О, Господи! Что же он там наиграет!
Но нет! С первых тактов звучание мягкое, трогательное, да и программа достойная по сложности, слышен бесспорный профессионализм. Чем дальше, тем увереннее он себя чувствует; публика соответственно реагирует. Артём уходит под бурные аплодисменты.
У меня берут интервью для TV (по-английски), поздравляют, обнимают.
Это очень серьёзный конкурс!
Здесь представители Франции, Канады, Кореи, США, России, Великобритании и т. д.
Председатель жюри – японец с пронзительными глазами самурая.
Денежная премия Инны – 1250 дойчмарок, у Артёма – 750
Слава Богу, мы можем вернуть 600 долларов!
Из фотоальбома на меня смотрят дорогие лица Анжелики, Михаэля, их друзей Дени и Вернера. Вот Артём и Инна с их лауреатскими дипломами вместе с г-ном Райхом! Вот фото наших соседей по купе! Они разыскали нас в Эттлингене, заехали за нами на машине и показали Карлсруэ. (Эттлинген лучше!). Вот наши киевские друзья, переехавшие в Германию на ПМЖ. Они прикатили сюда, чтобы повидаться с нами.

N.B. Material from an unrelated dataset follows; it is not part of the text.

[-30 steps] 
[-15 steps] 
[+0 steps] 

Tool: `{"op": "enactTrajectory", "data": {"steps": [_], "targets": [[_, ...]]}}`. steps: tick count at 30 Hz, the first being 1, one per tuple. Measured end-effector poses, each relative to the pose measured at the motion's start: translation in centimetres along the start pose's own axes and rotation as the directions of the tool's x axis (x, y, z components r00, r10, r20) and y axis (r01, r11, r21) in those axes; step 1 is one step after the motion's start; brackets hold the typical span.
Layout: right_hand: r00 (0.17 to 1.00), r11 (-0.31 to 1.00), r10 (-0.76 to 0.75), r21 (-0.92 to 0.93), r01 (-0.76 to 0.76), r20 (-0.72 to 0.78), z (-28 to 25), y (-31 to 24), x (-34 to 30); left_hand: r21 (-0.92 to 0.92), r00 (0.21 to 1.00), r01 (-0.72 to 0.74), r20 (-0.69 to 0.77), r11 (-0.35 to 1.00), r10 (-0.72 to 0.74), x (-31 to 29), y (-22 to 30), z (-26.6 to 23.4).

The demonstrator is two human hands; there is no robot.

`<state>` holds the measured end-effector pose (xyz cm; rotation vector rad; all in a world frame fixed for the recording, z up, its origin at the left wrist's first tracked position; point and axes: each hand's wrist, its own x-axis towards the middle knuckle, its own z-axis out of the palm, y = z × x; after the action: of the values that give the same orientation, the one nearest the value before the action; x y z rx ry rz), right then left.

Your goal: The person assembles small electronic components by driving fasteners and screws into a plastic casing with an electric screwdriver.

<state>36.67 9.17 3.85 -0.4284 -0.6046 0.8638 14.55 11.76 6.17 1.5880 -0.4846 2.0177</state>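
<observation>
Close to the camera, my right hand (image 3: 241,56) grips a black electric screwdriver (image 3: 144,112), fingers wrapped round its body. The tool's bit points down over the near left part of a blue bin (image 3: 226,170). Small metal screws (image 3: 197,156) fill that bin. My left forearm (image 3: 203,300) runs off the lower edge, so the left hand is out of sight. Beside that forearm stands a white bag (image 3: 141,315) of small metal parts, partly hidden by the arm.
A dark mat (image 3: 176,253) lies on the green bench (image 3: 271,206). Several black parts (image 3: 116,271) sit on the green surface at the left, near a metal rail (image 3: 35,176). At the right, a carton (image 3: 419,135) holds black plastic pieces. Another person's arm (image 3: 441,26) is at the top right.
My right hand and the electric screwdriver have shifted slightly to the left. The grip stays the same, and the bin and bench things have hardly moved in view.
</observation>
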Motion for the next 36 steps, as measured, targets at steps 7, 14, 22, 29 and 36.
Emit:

На многих фото городские пейзажи, фахверковые дома, утопающие в цветах мостики через реку Альб, уличные кафе и огромные кадки с цветами прямо на булыжных площадях, отчего город похож на нарядную гостиную…
А Людмиле, несмотря ни на что, я благодарна. Если бы не она, мы бы не строили наши планы, 300 долларов наличными сыграли свою роль, хотя польза оказалась обоюдной: на презентации фирмы осенью 94 года наша благодетельница имела основание говорить о спонсорской помощи молодым талантам. В подтверждение этих слов Инна сыграла «Кампанеллу» Паганини-Листа, вызвав восторг слушателей (это состоялось в Доме Кино).
Есть такая притча: две маленькие мышки свалились в ведро со сливками. Первая мышка быстро сдалась и утонула, а вторая мышка так упорно барахталась, что в конце концов сбила сливки в масло и выбралась.
Людмила сделала из меня вторую мышку.
Что ж. Всё хорошо, что хорошо кончается!